### Assigned task
Could you set down exactly the lines in the records below between the line holding "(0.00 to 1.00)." and the line holding "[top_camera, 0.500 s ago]", inclusive?

[Dataset excerpts]
=====

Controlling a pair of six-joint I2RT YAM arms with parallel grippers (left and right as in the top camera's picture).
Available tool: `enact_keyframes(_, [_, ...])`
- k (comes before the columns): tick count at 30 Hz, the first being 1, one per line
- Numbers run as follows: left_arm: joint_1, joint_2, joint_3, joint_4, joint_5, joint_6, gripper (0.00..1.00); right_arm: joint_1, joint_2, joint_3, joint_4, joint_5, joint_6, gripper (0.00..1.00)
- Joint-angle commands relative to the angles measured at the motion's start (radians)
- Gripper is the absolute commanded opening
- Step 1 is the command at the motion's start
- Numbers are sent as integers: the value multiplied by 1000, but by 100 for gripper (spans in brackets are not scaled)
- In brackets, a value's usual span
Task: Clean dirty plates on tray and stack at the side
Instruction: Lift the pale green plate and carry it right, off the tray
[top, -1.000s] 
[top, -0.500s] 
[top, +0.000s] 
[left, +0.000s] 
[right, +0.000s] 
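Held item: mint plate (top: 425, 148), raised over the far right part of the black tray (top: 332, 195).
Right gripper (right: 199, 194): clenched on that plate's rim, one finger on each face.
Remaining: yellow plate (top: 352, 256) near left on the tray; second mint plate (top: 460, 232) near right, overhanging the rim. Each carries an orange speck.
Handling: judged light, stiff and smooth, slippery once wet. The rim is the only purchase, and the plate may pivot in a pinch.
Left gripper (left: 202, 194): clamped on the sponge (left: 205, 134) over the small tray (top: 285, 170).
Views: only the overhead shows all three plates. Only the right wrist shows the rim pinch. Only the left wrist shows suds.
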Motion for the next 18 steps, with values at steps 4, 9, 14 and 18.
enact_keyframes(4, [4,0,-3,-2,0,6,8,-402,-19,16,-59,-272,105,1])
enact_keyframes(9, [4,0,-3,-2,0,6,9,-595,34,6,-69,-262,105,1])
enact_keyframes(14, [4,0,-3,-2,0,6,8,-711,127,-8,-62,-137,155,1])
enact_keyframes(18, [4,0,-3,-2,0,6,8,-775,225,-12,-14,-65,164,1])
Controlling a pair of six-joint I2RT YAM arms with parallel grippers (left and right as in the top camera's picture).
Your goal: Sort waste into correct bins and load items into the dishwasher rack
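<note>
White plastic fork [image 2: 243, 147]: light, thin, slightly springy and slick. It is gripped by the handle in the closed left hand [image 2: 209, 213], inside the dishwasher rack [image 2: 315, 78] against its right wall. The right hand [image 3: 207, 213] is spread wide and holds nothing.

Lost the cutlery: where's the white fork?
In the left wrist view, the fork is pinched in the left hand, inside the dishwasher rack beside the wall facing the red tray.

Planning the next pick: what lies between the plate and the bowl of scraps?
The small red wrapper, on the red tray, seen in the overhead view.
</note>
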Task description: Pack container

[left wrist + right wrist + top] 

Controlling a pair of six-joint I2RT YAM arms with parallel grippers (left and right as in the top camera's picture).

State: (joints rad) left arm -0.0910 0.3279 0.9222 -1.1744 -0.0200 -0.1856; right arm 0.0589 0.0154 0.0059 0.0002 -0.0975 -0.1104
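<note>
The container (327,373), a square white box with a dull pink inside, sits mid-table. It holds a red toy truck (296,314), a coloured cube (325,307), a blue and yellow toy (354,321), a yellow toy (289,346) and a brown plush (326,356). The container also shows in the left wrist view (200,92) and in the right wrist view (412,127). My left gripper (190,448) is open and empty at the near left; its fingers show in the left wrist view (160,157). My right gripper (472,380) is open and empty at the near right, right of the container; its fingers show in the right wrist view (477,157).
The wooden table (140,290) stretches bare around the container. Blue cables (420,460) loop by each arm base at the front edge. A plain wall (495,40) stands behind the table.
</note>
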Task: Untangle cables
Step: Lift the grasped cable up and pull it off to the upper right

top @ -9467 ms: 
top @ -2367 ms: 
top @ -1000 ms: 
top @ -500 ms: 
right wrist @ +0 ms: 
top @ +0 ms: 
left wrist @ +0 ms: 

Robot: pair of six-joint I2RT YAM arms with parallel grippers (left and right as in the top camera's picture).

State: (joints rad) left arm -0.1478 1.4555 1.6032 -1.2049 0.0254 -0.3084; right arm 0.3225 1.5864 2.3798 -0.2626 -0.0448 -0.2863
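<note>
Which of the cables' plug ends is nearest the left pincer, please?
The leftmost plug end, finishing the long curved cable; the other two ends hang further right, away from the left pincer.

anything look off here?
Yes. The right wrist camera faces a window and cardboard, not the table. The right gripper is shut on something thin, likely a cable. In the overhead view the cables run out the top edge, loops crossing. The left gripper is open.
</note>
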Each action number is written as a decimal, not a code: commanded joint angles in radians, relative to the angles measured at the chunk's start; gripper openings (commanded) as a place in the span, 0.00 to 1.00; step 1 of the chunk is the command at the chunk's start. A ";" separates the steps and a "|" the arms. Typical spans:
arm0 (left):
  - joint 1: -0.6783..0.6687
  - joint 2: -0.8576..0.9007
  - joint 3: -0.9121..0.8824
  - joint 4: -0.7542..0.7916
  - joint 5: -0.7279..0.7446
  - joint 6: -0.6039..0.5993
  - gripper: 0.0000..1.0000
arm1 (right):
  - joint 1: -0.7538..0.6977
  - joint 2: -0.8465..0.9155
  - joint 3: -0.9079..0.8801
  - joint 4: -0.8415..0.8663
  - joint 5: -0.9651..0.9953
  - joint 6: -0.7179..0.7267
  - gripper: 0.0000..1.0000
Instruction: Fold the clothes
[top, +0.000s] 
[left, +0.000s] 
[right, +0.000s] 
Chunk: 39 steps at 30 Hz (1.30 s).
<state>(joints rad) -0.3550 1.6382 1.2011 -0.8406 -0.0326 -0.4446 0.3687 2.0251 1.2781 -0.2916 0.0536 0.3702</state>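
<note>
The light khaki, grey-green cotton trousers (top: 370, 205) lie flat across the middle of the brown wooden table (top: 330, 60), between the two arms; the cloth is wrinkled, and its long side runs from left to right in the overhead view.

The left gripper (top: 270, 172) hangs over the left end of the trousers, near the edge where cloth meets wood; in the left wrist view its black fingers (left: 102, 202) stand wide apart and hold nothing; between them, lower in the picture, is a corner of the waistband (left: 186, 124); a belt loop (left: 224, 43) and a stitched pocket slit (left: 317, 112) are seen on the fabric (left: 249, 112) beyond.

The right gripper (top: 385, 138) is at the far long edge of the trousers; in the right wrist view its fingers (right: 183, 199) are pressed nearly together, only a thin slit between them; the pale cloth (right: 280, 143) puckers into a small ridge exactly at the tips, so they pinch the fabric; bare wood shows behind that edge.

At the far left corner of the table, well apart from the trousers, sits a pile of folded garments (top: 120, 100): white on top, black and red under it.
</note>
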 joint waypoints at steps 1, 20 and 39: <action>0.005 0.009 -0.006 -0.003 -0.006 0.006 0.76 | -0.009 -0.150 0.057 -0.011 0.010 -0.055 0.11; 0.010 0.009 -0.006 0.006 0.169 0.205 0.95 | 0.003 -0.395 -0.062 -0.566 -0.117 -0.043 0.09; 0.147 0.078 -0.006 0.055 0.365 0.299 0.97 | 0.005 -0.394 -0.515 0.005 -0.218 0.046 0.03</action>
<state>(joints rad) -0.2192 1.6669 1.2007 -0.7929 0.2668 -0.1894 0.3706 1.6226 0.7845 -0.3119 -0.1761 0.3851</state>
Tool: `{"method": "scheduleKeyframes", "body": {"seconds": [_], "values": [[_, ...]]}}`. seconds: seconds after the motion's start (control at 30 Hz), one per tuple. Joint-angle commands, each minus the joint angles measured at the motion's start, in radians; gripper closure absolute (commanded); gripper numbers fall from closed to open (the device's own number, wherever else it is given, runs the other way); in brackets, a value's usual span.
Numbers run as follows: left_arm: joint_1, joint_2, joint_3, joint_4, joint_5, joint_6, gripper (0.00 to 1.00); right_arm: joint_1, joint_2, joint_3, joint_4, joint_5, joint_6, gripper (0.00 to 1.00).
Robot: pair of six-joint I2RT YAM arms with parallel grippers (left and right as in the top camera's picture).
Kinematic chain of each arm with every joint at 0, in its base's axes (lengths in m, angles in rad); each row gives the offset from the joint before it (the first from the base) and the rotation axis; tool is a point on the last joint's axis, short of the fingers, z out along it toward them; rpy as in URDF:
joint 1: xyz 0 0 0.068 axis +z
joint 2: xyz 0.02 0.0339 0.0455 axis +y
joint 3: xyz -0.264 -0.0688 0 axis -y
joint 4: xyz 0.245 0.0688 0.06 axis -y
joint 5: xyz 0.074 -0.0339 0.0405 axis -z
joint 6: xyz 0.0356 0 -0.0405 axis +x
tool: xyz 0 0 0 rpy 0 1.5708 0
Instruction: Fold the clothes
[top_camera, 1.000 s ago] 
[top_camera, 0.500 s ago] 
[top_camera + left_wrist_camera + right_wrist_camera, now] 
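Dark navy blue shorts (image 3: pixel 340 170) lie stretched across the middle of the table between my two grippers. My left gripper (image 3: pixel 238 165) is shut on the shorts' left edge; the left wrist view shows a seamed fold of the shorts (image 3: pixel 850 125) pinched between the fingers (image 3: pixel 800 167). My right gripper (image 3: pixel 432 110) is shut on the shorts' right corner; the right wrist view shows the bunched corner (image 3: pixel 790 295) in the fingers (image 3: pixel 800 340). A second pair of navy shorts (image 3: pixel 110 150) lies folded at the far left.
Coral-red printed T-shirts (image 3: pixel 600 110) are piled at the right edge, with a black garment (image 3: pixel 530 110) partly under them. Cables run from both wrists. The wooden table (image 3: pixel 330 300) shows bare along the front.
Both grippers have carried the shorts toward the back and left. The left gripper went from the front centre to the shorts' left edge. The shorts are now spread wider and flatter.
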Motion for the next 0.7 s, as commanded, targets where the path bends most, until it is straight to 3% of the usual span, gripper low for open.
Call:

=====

### Response box
Numbers run as follows: left_arm: joint_1, joint_2, joint_3, joint_4, joint_5, joint_6, gripper (0.00 to 1.00); right_arm: joint_1, joint_2, joint_3, joint_4, joint_5, joint_6, gripper (0.00 to 1.00).
Robot: pair of six-joint I2RT YAM arms with parallel grippers (left and right as in the top camera's picture).
Kinematic chain of each arm with every joint at 0, in its base's axes (lengths in m, angles in rad); each row gives the offset from the joint before it (the first from the base) and the rotation axis; tool is a point on the last joint's axis, short of the fingers, z out along it toward them; rpy as in URDF:
joint 1: xyz 0 0 0.068 axis +z
joint 2: xyz 0.02 0.0339 0.0455 axis +y
joint 3: xyz -0.264 -0.0688 0 axis -y
joint 4: xyz 0.245 0.0688 0.06 axis -y
joint 5: xyz 0.074 -0.0339 0.0405 axis -z
joint 6: xyz 0.0356 0 -0.0405 axis +x
tool: xyz 0 0 0 rpy 0 1.5708 0
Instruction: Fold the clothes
[top_camera, 1.000 s ago] 
[top_camera, 0.500 s ago] 

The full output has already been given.